空間デザインの役割は、空間をおしゃれで洗練された雰囲気に仕上げることだけではありません。建物がある都市やエリアを象徴していたり、誰でも過ごしやすいユニバーサルデザインを採用したりなど、空間デザインによる付加価値をつけることで建物の価値そのものを上げているといえるでしょう。
空間デザインにおける建築の重要な要素と考慮すべきポイント
空間デザインが建築物において重要となるのは、建物の中で過ごす人たちにさまざまな効果を与えるためです。
たとえばオフィスの空間デザインにおいて、多くの人が「オフィス」と聞いてイメージするような事務的な部屋ではなく、暖色の家具や柔らかい雰囲気を取り入れた明るい空間を生み出すことで、スタッフの発想力・創造力が高まる効果を期待できます。さらに、スタッフ間でのコミュニケーションが円滑となり、風通しのよい職場の実現にもつながるでしょう。

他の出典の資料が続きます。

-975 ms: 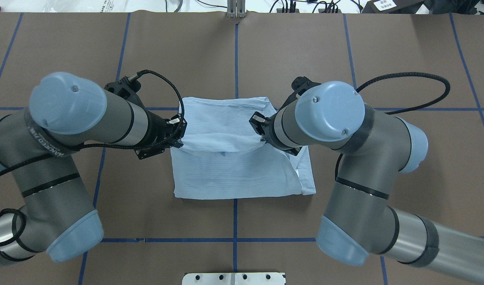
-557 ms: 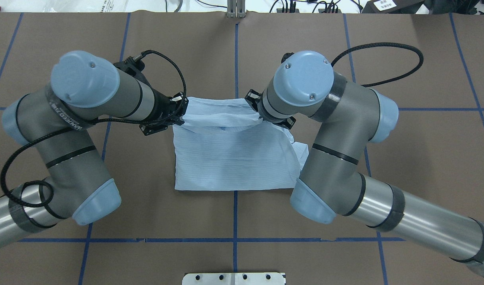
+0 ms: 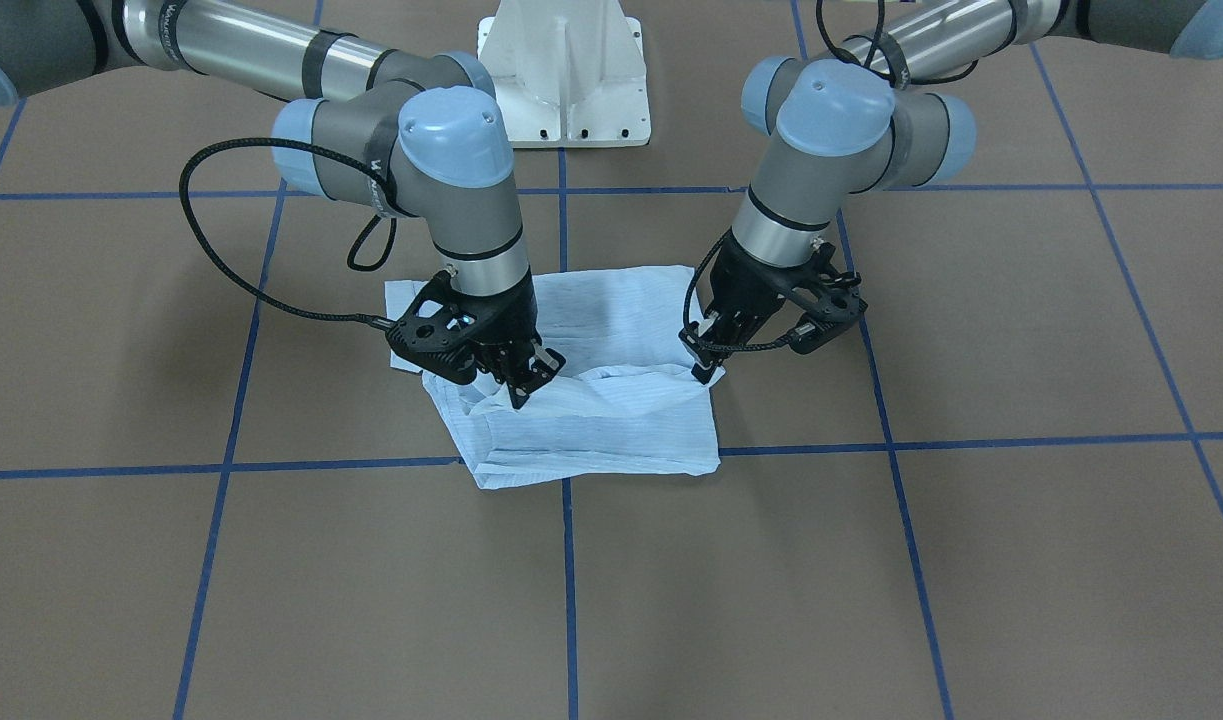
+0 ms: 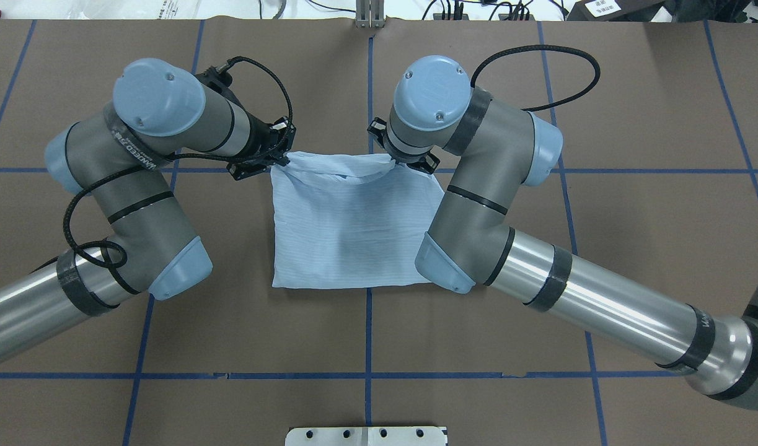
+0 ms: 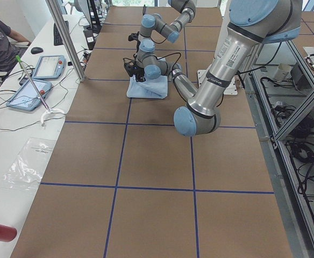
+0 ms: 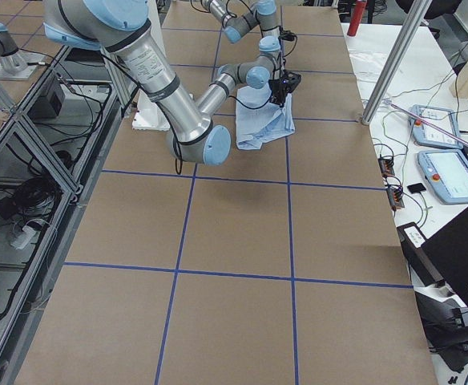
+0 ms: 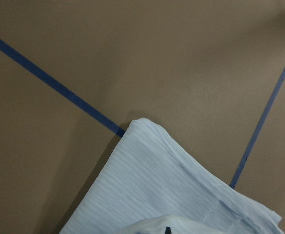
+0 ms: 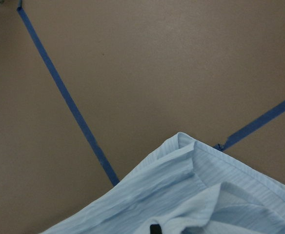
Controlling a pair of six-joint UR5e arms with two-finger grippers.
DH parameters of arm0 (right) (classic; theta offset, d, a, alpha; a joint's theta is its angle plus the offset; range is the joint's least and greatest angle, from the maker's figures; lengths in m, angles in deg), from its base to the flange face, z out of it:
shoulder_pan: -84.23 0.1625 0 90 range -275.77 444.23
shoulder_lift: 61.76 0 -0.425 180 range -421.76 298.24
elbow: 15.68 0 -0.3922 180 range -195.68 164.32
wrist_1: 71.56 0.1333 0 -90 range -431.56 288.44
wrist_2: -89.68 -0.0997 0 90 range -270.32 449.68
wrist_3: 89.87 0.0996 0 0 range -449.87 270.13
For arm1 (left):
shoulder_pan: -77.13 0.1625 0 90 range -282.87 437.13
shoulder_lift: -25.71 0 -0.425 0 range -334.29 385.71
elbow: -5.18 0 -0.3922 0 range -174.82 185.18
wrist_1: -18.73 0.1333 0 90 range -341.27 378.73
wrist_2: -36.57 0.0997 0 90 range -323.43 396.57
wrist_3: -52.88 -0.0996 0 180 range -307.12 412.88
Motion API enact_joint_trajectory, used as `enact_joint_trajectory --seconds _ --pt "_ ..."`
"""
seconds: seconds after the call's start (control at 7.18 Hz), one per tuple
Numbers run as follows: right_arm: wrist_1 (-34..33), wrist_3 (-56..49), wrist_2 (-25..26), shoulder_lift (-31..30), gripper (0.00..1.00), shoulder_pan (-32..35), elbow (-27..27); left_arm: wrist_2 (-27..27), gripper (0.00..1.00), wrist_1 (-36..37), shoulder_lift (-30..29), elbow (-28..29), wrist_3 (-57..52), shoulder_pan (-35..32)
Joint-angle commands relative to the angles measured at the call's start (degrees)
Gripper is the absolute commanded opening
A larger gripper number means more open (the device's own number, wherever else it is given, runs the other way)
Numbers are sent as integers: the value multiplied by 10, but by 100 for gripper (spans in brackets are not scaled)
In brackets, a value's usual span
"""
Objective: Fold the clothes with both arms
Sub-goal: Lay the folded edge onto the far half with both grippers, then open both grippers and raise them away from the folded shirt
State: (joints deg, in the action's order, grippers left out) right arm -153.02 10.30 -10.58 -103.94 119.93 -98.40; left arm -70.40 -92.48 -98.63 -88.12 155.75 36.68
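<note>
Change: both tools have carried the lifted edge of the shirt (image 4: 354, 235) away from the robot, from above the middle of the garment to its far edge. The near hem has slid a little the same way. The loose cloth that stuck out on the right side is now hidden by the right arm (image 4: 478, 186).
Left tool (image 4: 282, 160): closed, pinching the far left corner of the raised fold. In the front-facing view its fingertips (image 3: 706, 372) meet the cloth at the edge of the upper layer.
Right tool (image 4: 396, 162): closed, pinching the far right corner of the same fold. From the front its fingers (image 3: 519, 390) press into bunched cloth.
Wrist views: each shows one dark fingertip at the bottom edge, sunk in pale blue fabric (image 7: 157, 195) (image 8: 181, 195), with bare tabletop beyond.
Fold: the held edge sags in a shallow ridge between the two tools, raised slightly above the layer beneath.
Shirt: a roughly square light blue stack lying flat on the tabletop (image 4: 633, 260), centred on the middle line of the blue tape lines (image 4: 367, 334). Its far edge lies along a crossing line.
Left arm (image 4: 137, 186): bent at the elbow, wrist pointing inward at the shirt.
Right arm: bent likewise, its elbow covering the shirt's near right corner from above.
White pedestal base (image 3: 563, 75): well behind the shirt.
</note>
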Motion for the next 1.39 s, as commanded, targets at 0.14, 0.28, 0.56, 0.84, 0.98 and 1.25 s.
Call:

そのほかにも、落ち着いた雰囲気の中でリラックスして過ごしてほしい場合にはウッド調や観葉植物などのグリーンを、かわいらしいポップな雰囲気の中で非日常感を味わってほしい場合にはピンクや赤を使ったキュートなデザインを取り入れるなど、建物の用途や使用する人にどう過ごしてほしいかを考慮して空間デザインを演出することが重要です。
建築と空間デザインの相互関係による魅力的な空間の創造方法
先述の通り、空間デザインとは建築物の内部・外部に関わらず、対象となる空間をデザインすることを指します。
一方で、建築物そのもののデザインは、建築家による設計から生み出されるものです。両者は一見似ているようにも思えますが、空間デザイナーによる空間の演出と、建築家による設計とでは大きく異なります。マイホームや店舗、レストランなどにおいて、お客さんのニーズを反映した理想の建物をつくるには、建築と空間デザインの相互関係が重要です。設計だけが優れていても空間そのものの雰囲気が適していなければ、建物を利用する人にデザインによる効果や影響を与えることはできません。
また、空間デザインに力を入れていて設計が雑であると、空間の持つ魅力や演出の効果を半減させてしまうでしょう。建築と空間デザインとを相互にうまく作用させてそれぞれの魅力を最大限に引き出すには、建築家と空間デザイナーの双方がお客さんのニーズを正しく把握して設計・デザインの擦り合わせを行うことが重要です。
まとめ
今回は、建築における空間デザインの役割や考慮すべきポイント、魅力的な空間の創造方法などを詳しく解説しました。空間デザインは、室内に限らず室外も含んだ空間そのものをデザインすることを指します。空間デザインで重要となるのは、ただおしゃれで洗練された雰囲気を演出することではありません。
「スタッフがリラックスして業務に取り組めるオフィスにしたい」「さりげないキュートさを取り入れた空間でカフェスイーツを楽しんでほしい」など、建物の利用用途や中で過ごす人に与えたい影響などから逆算してデザインを決定することが重要です。また、建築物そのものの設計・デザインと空間デザインとをリンクさせれば、相互関係によってさらにそれぞれの魅力を引き出せます。